Every record should be copied exactly, except that pictures are to be omitted.
==== Data supplied ====
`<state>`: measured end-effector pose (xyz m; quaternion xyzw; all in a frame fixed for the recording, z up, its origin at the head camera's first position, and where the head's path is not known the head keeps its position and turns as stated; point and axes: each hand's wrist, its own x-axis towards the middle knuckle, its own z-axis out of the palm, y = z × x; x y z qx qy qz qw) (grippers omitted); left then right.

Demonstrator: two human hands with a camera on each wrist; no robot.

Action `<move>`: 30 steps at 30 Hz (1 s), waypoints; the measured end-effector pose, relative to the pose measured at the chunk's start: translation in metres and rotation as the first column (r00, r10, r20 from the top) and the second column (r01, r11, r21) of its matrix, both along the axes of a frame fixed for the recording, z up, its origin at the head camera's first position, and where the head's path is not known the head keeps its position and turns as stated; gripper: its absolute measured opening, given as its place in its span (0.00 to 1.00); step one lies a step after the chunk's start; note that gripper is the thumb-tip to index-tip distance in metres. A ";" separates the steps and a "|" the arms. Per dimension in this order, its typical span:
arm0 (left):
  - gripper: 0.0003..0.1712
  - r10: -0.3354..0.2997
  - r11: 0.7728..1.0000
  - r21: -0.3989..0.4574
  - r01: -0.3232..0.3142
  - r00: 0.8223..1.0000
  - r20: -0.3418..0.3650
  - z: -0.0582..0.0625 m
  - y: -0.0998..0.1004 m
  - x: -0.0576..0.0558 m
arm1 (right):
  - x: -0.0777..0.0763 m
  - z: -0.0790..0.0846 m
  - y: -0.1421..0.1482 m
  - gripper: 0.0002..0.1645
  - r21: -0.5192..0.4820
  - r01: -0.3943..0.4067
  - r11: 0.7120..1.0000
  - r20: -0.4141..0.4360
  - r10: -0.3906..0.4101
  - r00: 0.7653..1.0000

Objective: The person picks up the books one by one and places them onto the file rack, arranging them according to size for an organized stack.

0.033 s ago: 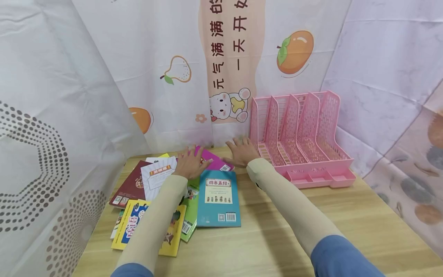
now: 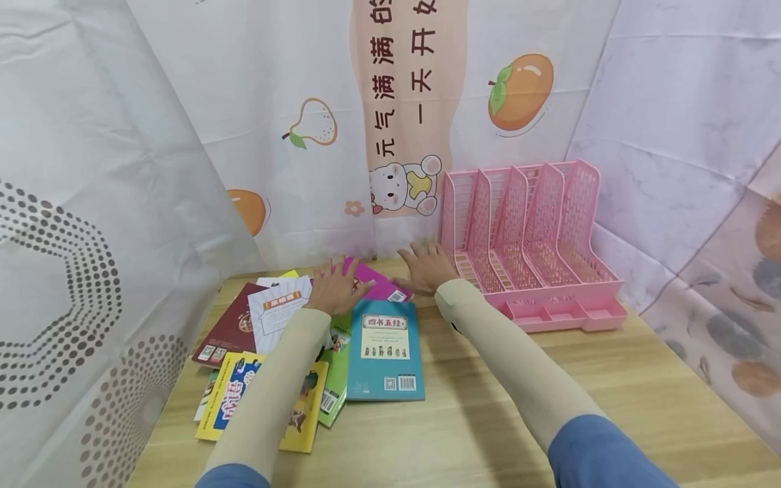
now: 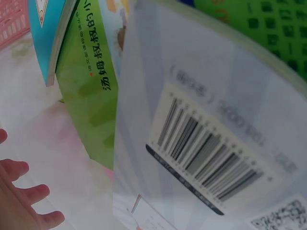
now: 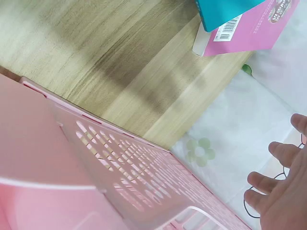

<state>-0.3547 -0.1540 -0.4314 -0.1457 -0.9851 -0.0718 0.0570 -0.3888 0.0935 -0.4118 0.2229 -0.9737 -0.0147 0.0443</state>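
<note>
Head view looks forward, down; left wrist's faces books [image 3: 192, 143] closely; right wrist's, the pink rack [image 4: 81, 163] all three share.

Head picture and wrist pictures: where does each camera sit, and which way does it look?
Head: on the person's head, looking forward and down at books, a table and a pink rack; left hand, right hand and sleeves show.
Left wrist: on that wrist, looking closely at books; left fingers show at lower left.
Right wrist: on that wrist, looking along the rack's side and table; right fingers show at lower right.
Shared: head and right wrist both see the blue book and purple book.
</note>
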 end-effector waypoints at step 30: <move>0.12 -0.093 0.961 0.259 0.100 0.995 -0.038 0.032 -0.016 0.090 | 0.054 -0.024 -0.018 0.30 -0.348 0.132 0.928 0.309 -0.019 0.951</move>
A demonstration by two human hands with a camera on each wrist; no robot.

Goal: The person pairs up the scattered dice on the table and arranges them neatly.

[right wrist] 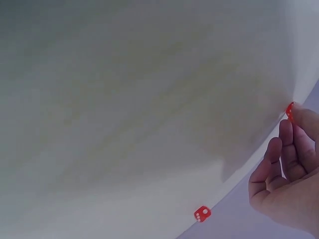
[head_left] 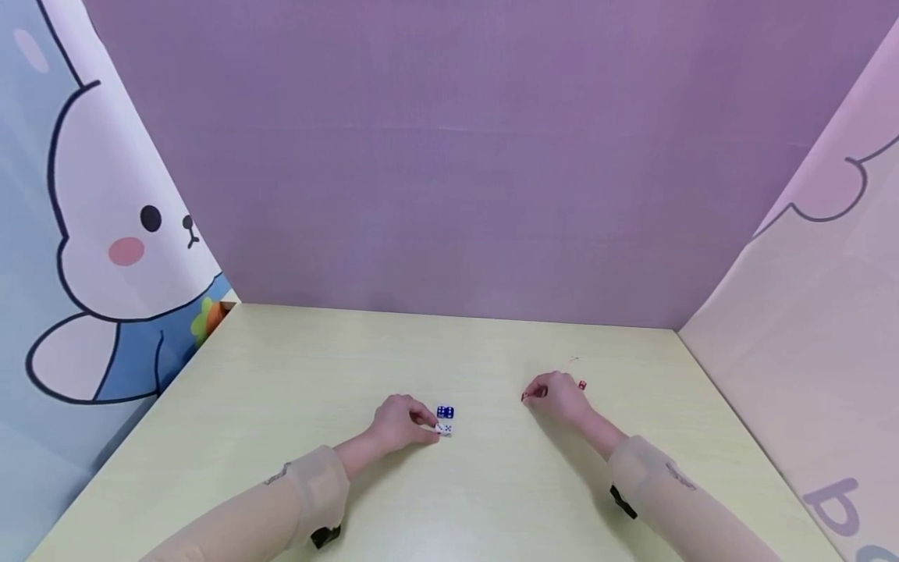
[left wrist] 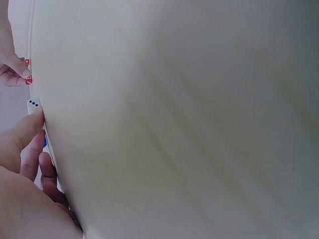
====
» Your response
`<state>`: measured end-effector pose (xyz m; quaternion xyzw; all in a frame fixed for the recording, z up, its origin at the head camera's first position, and where the head's path is not known the head keeps its position and turns as stated; point and axes: each hand's wrist, its own x-axis towards the middle knuckle, its own z-axis out of the palm, y = z × x; x y z qx qy qz qw) (grippers omitted); left then right.

Demonstrator: two human hands with a camera on each wrist; no robot.

Action `<move>`: 30 steps at 30 Hz (1 s), waypoints; the measured end-effector pose, relative to the pose measured at the chunk's start: translation in metres and rotation as the first column (r00, r10, r20 from the top) and the second column (r01, r11, r21) of its matrix, both along the axes of a frame fixed for the recording, z up, its origin at the head camera's first position, and where the head's path is not known the head keeps its position and turns as stated; gripper: its absolute measured opening, given as its place in its span (0.00 to 1.00); step one lies a step after the chunk's start; note that gripper is the thumb-tip to index-tip distance in metres. A ";" separates the steps and a "|" the arms. Per dimension in this order, its typical span:
arm0 (left):
  - gripper: 0.0003..0.1712
  - r10: -0.3354..0.2997
  - r11: 0.7728..1.0000
  - r21: -0.3989..0.4574
  - r01: -0.3232..0.3142
  - r00: 0.8223..1.0000
  - r20: -0.3418..0.3650
  - z: -0.0582..0.0625 m
  - y: -0.0998..0.1004 m
  - x: -0.0576..0.0558 m
arm1 (right):
  - x: -0.0777..0.0763 m
  - z: -0.0790..0.0846 m
  - y: -0.1421..0.1482 m
  - gripper: 0.0002..0.1645
  - r21: -0.5192..0.4820
  - r01: -0.3943..0.4067
  - r11: 0.7120..1.0000
  - r20: -0.4141..0.4360
  - r10: -0.3906..0.4101
  - r00: 0.7653..1.0000

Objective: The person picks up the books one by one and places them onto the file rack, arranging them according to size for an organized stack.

0.033 s ago: 
now: 
now: 
now: 

<state>-0.3547 -0.1540 -0.4314 -0.1457 -0.9851 -0.0718 0.0570 -0.3888 0.0935 -0.4118 0.2229 -0.9737 -0.0147 0.0443</state>
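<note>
Head view looks forward, down; left wrist's faces books [image 3: 192, 143] closely; right wrist's, the pink rack [image 4: 81, 163] all three share.

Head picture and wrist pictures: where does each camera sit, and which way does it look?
Head: on the person's head, looking forward and down at books, a table and a pink rack; left hand, right hand and sleeves show.
Left wrist: on that wrist, looking closely at books; left fingers show at lower left.
Right wrist: on that wrist, looking along the rack's side and table; right fingers show at lower right.
Shared: head and right wrist both see the blue book and purple book.
</note>
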 end-effector waypoints at step 30: <move>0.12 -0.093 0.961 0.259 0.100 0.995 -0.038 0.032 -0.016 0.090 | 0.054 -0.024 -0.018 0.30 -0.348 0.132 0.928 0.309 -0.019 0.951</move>
A demonstration by two human hands with a camera on each wrist; no robot.

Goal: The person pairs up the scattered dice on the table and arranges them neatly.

[right wrist] 
[head_left] 
[left wrist] 

There's nothing else to the answer.